A complaint was filed this week in a US court which seeks the return of the Guelph Treasure, a famous collection of German medieval items, currently held by the Prussian Cultural Heritage Foundation. The complaint is being brought by descendants of the one-time Jewish owners of the treasure, who had to part with it in 1935. The collection had in fact been sold by the family, but the critical question was whether it was a regular or a forced sale.

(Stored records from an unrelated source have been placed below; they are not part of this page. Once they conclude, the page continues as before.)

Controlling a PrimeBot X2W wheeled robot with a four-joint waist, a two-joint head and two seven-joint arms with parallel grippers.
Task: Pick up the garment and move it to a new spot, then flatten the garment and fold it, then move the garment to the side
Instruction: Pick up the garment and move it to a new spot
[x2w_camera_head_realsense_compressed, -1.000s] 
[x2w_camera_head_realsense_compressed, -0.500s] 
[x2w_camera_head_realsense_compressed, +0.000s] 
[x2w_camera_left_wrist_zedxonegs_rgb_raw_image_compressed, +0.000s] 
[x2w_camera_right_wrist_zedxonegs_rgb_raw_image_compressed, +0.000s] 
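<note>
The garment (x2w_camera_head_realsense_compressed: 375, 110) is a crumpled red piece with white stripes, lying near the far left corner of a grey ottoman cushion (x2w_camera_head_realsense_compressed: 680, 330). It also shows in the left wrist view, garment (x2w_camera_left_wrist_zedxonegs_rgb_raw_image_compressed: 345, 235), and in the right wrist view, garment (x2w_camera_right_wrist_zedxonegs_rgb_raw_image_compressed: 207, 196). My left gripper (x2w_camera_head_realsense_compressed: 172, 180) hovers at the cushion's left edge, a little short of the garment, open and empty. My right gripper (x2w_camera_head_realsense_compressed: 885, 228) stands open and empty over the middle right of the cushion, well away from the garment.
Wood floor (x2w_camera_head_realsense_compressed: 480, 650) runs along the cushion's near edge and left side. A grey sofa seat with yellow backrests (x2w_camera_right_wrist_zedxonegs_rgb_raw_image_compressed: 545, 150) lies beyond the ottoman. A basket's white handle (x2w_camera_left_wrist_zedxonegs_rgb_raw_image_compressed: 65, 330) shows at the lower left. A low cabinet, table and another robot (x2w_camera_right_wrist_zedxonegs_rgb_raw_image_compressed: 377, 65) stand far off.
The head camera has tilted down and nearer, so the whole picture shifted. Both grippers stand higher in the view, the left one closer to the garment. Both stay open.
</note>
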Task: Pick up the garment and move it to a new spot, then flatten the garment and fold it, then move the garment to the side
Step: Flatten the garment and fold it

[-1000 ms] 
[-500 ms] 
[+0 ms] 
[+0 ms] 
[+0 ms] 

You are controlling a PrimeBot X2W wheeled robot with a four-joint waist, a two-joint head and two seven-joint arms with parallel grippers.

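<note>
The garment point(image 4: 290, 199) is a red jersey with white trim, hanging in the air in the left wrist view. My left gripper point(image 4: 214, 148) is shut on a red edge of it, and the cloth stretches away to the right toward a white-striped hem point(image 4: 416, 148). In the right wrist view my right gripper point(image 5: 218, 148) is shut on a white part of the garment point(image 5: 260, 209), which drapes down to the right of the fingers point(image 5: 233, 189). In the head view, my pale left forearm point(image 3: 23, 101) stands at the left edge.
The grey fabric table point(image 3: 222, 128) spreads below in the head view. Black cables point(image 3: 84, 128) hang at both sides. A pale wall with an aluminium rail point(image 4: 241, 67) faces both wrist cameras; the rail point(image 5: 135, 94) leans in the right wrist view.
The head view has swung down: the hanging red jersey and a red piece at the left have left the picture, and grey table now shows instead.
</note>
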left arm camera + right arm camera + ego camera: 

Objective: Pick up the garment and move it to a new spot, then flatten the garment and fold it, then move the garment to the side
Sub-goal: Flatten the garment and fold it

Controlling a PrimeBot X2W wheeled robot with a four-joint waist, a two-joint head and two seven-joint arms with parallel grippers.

The US courts have in general been more favourable to seemingly extra-jurisdictional restitution claims relating to Holocaust material. The quintessential example of this was the Altmann case, which made it up to the Supreme Court, and resulted in the eventual return of Gustav Klimt’s Portrait of Adele Bloch-Bauer to the elderly Maria Altmann (to be played by Helen Mirren in the upcoming BBC-produced film). In fact, the District of Columbia court in which the present action was filed is the same forum chosen by David Toren in his claim for the return of the Max Liebermann painting found in the Gurlitt hoard. None of this would be lost on counsel for the current claimants, Nicholas O’Donnell, who as editor of the Art Law Report, knows a thing or two about these matters.
The Guelph Treasure claim comes on the heels of a recommendation by the German Holocaust restitution advisory commission not to have the collection returned to the claimants. Needless to say, the complaint filed this week lambasts the recommendation. In doing so, the claim seeks to undermine the general validity of the commission’s approach. Some may argue that, by bringing the claim in the US, this is being done through the back door; others may say that it is about time that the retention-favouring commission be put in its place.
Watch this space for more, but judging from the 143-page complaint (half of which are exhibits), it doesn’t look as though this matter will be winding down anytime soon.